First, you'll create a process registry object of type ProcessRegistry. Use the registry's process decorator to register your Python functions that should be exposed as processes. In my_package/processes.py:

from s2gos_common.process import JobContext, ProcessRegistry

registry = ProcessRegistry()


@registry.process(id="my-process-1")
def my_process_1(path: str, threshold: float = 0.5) -> str:
    ctx = JobContext.get()
    ...
    ctx.report_progress(progress=15, message="Initialized sources")
    ...


@registry.process(id="my-process-2")
def my_process_2(ctx: JobContext, path: str, factor: float = 1.0) -> str:
    ...

The ctx object of type JobContext can be used to report progress and to check for job cancellation. You can get the job context inside the function body via JobContext.get() or declare it as a function argument of type JobContext.

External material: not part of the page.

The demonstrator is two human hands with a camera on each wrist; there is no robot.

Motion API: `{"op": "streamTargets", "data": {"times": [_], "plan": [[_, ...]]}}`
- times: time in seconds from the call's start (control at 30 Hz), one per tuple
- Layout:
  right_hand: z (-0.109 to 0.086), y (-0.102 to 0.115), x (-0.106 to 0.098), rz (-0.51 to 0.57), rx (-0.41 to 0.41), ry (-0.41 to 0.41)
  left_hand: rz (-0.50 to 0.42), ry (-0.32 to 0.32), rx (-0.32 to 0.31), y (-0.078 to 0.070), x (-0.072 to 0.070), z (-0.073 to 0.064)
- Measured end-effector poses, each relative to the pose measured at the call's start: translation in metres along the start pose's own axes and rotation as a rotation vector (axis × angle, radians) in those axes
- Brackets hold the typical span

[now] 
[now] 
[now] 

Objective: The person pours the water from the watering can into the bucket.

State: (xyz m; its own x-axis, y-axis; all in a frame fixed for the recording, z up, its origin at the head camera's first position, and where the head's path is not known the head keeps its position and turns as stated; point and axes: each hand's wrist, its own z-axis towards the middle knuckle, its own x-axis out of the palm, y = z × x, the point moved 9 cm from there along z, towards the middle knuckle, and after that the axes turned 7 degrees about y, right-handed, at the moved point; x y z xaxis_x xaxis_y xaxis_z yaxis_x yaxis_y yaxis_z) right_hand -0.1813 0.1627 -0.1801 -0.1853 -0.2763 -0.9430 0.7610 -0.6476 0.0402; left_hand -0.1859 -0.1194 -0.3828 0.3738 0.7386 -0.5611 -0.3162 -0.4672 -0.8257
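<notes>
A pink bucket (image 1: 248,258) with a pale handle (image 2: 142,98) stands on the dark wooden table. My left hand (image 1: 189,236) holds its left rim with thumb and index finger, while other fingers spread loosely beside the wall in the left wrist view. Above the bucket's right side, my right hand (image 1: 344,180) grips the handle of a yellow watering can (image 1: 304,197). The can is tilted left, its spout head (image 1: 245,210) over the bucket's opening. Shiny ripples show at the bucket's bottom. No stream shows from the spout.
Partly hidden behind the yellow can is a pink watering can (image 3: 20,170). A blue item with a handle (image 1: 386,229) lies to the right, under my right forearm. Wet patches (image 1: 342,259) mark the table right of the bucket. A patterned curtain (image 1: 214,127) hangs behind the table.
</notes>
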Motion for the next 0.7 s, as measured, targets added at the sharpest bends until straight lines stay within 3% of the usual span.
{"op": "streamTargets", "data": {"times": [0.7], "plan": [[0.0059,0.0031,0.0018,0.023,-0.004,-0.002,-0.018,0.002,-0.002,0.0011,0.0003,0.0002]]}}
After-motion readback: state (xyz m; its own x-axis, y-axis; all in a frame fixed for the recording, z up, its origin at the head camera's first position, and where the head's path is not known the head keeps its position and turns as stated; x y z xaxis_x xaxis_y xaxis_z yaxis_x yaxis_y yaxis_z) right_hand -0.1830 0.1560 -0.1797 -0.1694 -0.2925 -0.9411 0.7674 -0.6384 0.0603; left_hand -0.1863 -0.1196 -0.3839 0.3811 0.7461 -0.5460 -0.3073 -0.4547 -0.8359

Process inputs, such as the arguments path or factor above, can be further specified by pydantic.Field annotations. Field annotations for an argument can be provided via the input_fields dictionary passed to the process decorator, or preferably as part of the type declaration using the Python Annotated special form. An example for the latter is factor: Annotated[float, Field(title="Scaling factor", gt=0., le=10.)] = 1.0.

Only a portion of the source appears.